▸ **EXERCISE PROMPT**
Could you give back the whole listing exactly as written?

▸ **COLLECTED MATERIAL**
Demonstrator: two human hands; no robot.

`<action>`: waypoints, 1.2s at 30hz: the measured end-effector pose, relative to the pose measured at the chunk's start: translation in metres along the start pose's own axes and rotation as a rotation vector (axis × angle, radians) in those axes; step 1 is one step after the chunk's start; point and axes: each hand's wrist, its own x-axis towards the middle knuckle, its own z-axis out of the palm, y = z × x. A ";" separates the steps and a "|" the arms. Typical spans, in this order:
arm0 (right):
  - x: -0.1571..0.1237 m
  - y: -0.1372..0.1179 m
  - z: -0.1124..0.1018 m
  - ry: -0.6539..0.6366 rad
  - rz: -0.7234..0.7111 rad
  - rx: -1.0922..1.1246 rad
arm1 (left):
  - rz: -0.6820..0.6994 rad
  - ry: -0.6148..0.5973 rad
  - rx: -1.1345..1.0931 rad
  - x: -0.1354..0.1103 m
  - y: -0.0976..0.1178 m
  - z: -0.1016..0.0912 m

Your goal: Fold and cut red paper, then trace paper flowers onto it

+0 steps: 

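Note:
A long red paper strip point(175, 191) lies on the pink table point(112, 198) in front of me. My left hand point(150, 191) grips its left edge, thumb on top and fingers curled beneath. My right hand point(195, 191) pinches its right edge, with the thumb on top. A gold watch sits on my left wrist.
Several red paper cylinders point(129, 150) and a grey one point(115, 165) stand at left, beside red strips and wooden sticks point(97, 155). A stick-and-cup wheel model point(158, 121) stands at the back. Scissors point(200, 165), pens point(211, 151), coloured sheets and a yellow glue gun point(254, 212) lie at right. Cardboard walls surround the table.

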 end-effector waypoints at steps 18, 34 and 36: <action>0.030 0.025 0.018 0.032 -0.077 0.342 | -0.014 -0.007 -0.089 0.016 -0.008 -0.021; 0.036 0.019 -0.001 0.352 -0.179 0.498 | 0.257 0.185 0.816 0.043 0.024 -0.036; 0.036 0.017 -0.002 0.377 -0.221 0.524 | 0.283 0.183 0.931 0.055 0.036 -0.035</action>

▸ **ANSWER BELOW**
Demonstrator: two human hands; no robot.

`<action>`: waypoints, 1.2s at 30hz: the measured end-effector pose, relative to the pose measured at the chunk's start: translation in metres along the start pose's own axes and rotation as a rotation vector (axis × angle, radians) in those axes; step 1 is one step after the chunk's start; point and axes: each hand's wrist, its own x-axis towards the middle knuckle, its own z-axis out of the palm, y = z × x. A ";" separates the steps and a "|" the arms. Typical spans, in this order:
arm0 (right):
  - x: -0.1571..0.1237 m
  - y: -0.1372..0.1179 m
  - z: -0.1124..0.1018 m
  - ry: -0.6539..0.6366 rad
  - rz: -0.7234..0.7111 rad
  - rx: -1.0922..1.1246 rad
arm1 (left):
  - rz: -0.6820..0.6994 rad
  - ry: -0.6148..0.5973 rad
  - rx: -1.1345..1.0931 rad
  - x: -0.1354..0.1103 m
  - y: -0.0976..0.1178 m
  - z: -0.1016..0.0912 m

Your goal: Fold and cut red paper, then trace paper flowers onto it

+0 steps: 

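Note:
A long red paper strip point(175, 191) lies on the pink table point(112, 198) in front of me. My left hand point(150, 191) grips its left edge, thumb on top and fingers curled beneath. My right hand point(195, 191) pinches its right edge, with the thumb on top. A gold watch sits on my left wrist.
Several red paper cylinders point(129, 150) and a grey one point(115, 165) stand at left, beside red strips and wooden sticks point(97, 155). A stick-and-cup wheel model point(158, 121) stands at the back. Scissors point(200, 165), pens point(211, 151), coloured sheets and a yellow glue gun point(254, 212) lie at right. Cardboard walls surround the table.
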
 end-effector waypoints at steps 18, 34 and 36: <action>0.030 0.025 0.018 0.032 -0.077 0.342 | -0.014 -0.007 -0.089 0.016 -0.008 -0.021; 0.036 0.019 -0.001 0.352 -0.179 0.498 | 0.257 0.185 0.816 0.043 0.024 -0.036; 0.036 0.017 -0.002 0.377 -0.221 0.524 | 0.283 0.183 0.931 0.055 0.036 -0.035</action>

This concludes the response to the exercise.